Nat Turner was born on October 2, 1800, and lived as a slave 31-years. Nat Turner’s Revolt, launched in southern Virginia in August 1831, where he and other blacks held in captivity attempted to overthrow the slave regime that had dominated Chesapeake society for more than 150 years. Five days after Turner was born, Virginia authorities executed Gabriel Prosser, a slave blacksmith who had plotted an uprising in nearby Richmond.
‘‘Saw white spirits and black spirits engaged in battle.’’
As a boy, Nat must have heard stories about this legendary rebel. Turner’s African-born mother, it is believed, saw her intelligent son as ‘‘intended for some great purpose.’’ She noted ‘‘certain marks’’ on his head and chest, and she marveled when he related events that had occurred before his birth. The precocious boy built up a strong faith, combining African beliefs from his mother’s world with the Christian faith of slave owner, Benjamin Turner.1)By the time he reached his mid-twenties, Turner had belonged to three masters. When his latest owner, Thomas Moore, died in 1828, Nat became the property of the man’s nine-year-oldson, Putnam Moore. In 1830, Putnam Moore’s widowed mother married a local carriage maker named Joseph Travis. He learned to read, memorized passages of scripture, and felt that he was specially chosen to destroy the oppressive slave system.
Turner claimed that once, while plowing in a field with his mind wandering in prayer, he was addressed by the same ‘‘Spirit’’ that ‘‘spoke to the prophets in former days’’2)(Greenberg 2003, p. 46).
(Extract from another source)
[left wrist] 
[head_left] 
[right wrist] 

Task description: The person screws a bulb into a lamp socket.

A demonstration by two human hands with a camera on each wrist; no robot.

In a powerful vision, Turner ‘‘saw white spirits and black spirits engaged in battle, and the sun was darkened—the thunder rolled in the Heavens, and blood flowed in streams.’’ Other visions suggested that it was time for Nat to take up that yoke himself ‘‘and fight against the Serpent’’.3)(Greenberg 2003, pp. 46–48) When a solar eclipse occurred in February 1831, Nat interpreted the dramatic event as a sign that he must commence his work. He laid plans with others to act on the holiday of July 4, but when he fell ill the date was allowed to pass. Then, on August 13, when a summer haze changed the color of the sun, Turner took this as an additional sign. He notified a handful of trusted captive blacks to join him for a meeting on August 21, a Sunday.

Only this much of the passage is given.